# YOUR ASSIGNMENT:
Without any pictures, print exactly the lines that run from the start of the data through the line containing "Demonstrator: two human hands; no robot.".

----- RECORDS FOR THE TASK

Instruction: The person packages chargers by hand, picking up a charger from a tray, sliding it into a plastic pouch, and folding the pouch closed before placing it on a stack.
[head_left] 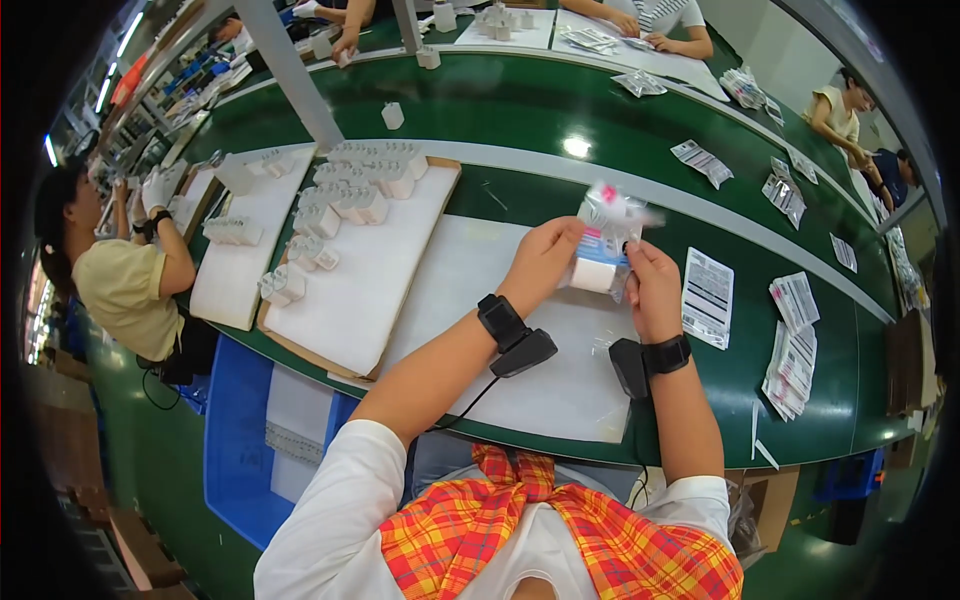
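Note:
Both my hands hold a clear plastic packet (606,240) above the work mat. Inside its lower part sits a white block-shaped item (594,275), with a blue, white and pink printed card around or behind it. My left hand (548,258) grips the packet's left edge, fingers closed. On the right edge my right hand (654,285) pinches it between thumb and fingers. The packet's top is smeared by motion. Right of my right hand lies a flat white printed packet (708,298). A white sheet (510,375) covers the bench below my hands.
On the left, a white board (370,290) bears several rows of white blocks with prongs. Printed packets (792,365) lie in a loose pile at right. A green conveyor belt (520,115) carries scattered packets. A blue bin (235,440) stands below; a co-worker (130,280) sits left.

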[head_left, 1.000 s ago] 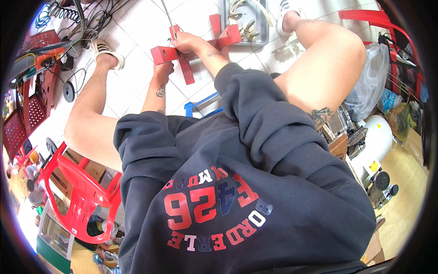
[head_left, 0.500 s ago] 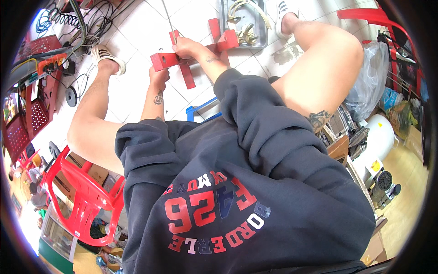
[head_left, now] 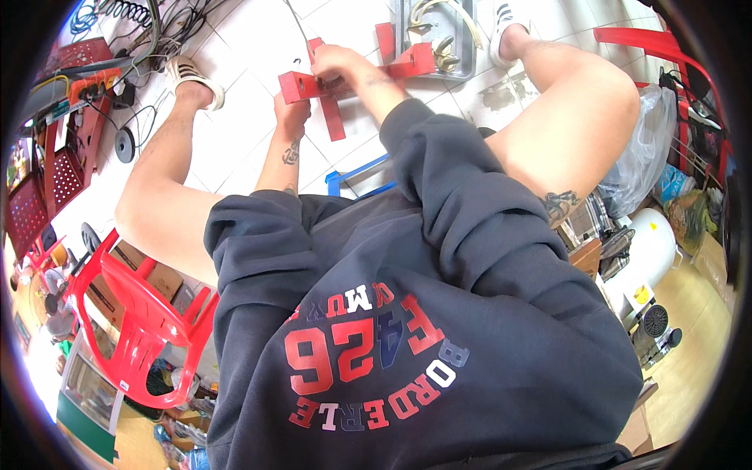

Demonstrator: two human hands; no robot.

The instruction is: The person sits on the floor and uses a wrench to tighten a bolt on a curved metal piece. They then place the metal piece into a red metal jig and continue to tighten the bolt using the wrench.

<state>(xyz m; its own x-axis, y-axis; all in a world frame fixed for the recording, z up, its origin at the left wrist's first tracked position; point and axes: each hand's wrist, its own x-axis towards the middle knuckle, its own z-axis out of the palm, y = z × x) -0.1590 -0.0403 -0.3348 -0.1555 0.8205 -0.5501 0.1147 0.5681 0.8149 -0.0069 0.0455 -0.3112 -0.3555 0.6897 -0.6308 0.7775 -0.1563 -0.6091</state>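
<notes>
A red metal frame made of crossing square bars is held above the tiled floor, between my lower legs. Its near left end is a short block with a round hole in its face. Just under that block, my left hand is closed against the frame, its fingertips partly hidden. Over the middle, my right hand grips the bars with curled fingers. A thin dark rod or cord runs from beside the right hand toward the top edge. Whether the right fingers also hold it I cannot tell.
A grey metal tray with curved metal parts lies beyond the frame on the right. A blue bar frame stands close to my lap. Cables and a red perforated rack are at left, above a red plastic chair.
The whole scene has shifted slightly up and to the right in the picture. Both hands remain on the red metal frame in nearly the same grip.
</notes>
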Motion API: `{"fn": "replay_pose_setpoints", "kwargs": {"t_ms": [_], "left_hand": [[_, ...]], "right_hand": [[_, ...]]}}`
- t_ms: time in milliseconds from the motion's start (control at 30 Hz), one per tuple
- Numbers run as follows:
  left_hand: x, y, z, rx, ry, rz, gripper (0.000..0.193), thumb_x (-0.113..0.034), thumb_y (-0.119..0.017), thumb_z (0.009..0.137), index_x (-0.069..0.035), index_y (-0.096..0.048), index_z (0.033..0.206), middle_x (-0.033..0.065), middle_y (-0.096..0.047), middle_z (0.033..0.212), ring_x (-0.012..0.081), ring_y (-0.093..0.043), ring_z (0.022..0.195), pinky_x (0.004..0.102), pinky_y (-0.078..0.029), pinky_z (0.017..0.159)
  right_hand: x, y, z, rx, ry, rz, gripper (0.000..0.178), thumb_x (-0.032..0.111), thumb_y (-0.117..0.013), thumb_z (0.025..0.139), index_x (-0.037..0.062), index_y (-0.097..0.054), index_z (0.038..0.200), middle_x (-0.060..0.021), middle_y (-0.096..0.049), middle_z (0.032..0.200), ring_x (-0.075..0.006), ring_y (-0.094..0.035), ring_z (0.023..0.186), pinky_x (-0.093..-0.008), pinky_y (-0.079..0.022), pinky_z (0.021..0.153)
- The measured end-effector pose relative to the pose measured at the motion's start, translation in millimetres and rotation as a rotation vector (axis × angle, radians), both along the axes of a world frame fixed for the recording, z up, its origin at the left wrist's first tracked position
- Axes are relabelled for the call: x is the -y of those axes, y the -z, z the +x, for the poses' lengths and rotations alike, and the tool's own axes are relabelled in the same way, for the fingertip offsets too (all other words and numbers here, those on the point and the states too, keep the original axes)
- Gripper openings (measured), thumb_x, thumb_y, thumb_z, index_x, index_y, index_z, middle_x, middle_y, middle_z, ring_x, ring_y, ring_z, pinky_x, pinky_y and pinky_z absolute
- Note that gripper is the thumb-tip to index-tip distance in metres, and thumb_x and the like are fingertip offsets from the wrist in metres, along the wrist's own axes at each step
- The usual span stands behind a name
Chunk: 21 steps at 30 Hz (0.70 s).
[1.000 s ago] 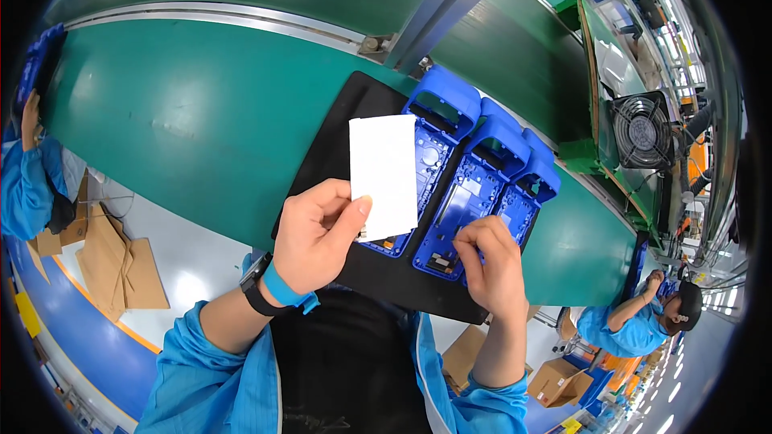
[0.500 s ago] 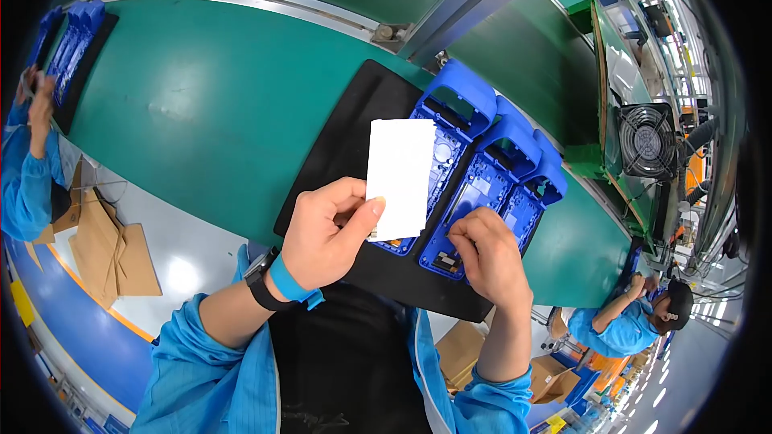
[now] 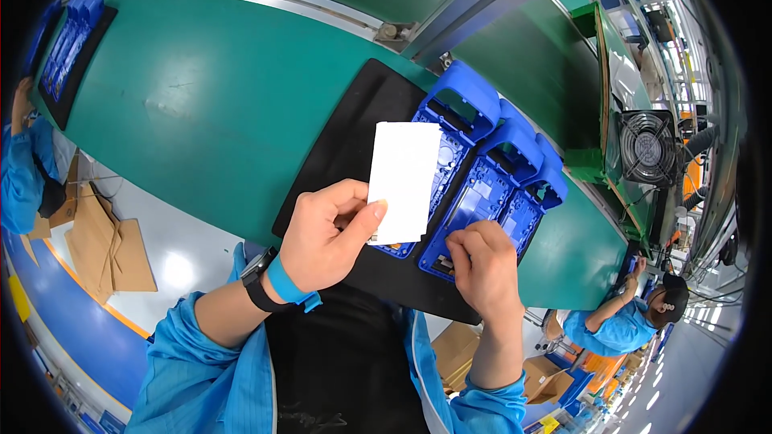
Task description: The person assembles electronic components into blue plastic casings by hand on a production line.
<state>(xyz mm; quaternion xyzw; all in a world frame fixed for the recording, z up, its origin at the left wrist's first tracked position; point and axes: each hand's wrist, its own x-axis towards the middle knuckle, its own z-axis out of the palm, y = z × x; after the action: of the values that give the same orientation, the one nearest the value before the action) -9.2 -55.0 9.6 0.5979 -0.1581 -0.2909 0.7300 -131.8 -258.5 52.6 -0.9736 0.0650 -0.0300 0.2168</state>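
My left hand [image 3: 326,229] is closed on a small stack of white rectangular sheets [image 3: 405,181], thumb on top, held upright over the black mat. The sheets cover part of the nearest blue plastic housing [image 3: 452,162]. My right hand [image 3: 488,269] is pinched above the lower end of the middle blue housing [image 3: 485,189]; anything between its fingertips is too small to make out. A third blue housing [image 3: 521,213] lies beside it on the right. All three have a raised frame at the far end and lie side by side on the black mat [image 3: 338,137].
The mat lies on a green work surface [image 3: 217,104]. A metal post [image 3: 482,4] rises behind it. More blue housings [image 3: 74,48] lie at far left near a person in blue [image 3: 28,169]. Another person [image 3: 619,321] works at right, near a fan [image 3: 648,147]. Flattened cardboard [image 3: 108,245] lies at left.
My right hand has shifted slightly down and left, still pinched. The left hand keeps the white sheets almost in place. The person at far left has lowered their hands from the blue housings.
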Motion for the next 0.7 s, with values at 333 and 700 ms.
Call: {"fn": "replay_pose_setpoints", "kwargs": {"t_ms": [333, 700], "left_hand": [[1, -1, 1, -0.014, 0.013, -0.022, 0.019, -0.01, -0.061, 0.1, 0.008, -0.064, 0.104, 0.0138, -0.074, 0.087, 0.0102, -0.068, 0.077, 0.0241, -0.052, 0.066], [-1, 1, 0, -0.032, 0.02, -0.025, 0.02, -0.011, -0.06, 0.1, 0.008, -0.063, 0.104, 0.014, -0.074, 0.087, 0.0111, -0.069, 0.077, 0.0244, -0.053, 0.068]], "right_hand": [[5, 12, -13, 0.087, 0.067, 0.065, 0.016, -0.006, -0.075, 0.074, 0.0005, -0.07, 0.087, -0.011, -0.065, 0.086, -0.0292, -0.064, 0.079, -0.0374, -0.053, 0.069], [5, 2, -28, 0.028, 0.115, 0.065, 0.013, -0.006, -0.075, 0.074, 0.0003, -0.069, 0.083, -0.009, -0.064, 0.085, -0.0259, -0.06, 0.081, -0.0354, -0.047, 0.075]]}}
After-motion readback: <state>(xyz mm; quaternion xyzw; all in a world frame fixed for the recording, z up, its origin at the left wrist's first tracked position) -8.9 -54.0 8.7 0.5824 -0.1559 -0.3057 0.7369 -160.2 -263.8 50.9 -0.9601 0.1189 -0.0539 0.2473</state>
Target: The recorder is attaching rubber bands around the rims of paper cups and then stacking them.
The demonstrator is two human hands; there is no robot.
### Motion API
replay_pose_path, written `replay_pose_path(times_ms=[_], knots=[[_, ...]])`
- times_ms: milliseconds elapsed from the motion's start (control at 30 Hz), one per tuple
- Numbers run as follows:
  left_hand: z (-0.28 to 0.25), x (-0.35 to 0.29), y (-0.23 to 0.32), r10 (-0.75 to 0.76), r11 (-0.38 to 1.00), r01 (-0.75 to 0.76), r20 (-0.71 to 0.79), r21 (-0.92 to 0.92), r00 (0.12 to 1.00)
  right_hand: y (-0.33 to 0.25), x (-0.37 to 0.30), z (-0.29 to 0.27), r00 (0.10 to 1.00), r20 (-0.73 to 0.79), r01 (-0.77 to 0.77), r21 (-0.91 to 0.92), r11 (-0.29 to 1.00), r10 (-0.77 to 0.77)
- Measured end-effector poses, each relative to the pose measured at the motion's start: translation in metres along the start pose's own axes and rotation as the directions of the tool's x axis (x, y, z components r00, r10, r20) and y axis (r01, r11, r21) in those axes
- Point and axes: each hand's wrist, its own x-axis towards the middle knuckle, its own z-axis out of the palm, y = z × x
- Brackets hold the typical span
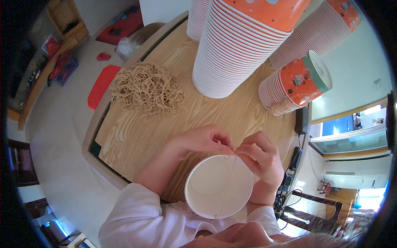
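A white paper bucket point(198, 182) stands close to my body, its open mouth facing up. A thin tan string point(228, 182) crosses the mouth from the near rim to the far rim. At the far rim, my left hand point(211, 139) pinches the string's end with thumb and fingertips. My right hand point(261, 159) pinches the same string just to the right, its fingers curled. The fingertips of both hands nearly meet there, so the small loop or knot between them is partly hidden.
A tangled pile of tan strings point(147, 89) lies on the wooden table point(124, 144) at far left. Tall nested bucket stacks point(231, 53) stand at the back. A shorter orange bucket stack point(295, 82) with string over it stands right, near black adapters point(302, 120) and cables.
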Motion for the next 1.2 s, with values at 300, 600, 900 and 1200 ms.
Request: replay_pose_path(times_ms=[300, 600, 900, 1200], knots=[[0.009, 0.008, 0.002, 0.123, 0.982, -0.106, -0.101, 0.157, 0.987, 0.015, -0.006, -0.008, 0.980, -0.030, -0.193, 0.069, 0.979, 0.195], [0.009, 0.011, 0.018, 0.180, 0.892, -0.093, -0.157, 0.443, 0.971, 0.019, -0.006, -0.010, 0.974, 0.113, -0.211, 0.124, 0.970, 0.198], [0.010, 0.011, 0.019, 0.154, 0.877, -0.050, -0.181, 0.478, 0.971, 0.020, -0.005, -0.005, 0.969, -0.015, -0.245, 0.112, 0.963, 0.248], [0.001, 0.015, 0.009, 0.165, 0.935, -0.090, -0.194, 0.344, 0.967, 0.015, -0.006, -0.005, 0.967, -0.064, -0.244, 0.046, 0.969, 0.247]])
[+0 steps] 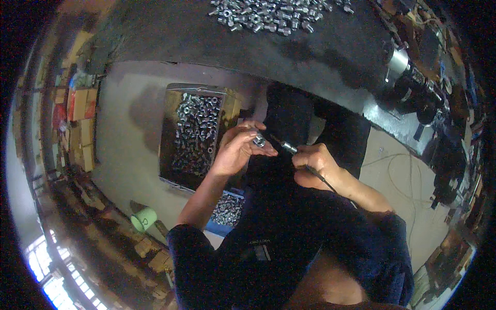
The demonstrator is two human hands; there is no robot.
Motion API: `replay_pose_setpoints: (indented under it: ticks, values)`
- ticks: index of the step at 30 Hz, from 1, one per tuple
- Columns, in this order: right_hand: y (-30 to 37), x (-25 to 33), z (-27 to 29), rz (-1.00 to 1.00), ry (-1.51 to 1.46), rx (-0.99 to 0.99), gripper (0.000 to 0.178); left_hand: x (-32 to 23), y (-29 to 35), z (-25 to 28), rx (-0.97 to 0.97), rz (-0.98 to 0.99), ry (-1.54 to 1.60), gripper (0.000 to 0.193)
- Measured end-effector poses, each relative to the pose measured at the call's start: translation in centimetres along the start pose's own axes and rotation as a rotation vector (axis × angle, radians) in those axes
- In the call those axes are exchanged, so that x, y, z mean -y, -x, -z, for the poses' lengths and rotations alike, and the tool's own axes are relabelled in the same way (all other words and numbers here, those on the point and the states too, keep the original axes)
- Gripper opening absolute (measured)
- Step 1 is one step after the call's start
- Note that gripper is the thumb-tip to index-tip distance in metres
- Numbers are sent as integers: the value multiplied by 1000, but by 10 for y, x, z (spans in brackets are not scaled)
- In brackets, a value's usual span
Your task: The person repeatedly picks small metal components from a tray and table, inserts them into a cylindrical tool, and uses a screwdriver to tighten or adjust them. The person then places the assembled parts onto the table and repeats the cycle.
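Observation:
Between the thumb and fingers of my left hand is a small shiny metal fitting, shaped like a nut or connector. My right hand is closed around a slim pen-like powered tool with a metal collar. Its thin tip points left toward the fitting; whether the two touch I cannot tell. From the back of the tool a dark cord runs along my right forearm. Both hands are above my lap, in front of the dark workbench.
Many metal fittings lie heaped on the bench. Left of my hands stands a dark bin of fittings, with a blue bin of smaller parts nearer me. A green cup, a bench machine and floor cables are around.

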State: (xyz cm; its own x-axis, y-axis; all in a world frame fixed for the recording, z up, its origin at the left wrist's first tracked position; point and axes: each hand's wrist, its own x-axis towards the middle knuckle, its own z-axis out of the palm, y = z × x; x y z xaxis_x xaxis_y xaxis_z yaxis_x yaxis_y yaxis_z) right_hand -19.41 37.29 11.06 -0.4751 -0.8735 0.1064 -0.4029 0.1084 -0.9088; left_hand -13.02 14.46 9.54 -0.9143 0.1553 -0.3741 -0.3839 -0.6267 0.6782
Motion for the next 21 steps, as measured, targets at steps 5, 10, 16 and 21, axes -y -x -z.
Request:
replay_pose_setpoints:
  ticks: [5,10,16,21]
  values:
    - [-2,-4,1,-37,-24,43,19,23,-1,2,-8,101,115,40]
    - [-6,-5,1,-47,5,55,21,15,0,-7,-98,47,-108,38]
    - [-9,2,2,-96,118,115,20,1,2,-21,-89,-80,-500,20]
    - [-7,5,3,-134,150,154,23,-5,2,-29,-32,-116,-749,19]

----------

# RESPONSE BELOW:
Instruction: The person packages chargers by hand, picking up a charger from a tray, sliding it into a plastic pouch, and folding the pouch closed before placing it on a stack.
[head_left] 
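Note:
Both my hands hold a clear plastic packet (606,240) above the work mat. Inside its lower part sits a white block-shaped item (594,275), with a blue, white and pink printed card around or behind it. My left hand (548,258) grips the packet's left edge, fingers closed. On the right edge my right hand (654,285) pinches it between thumb and fingers. The packet's top is smeared by motion. Right of my right hand lies a flat white printed packet (708,298). A white sheet (510,375) covers the bench below my hands.
On the left, a white board (370,290) bears several rows of white blocks with prongs. Printed packets (792,365) lie in a loose pile at right. A green conveyor belt (520,115) carries scattered packets. A blue bin (235,440) stands below; a co-worker (130,280) sits left.
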
[head_left, 1.000 s ago] 
[head_left, 0.500 s ago] 
[head_left, now] 

Demonstrator: two human hands; no robot.

This answer has no further content.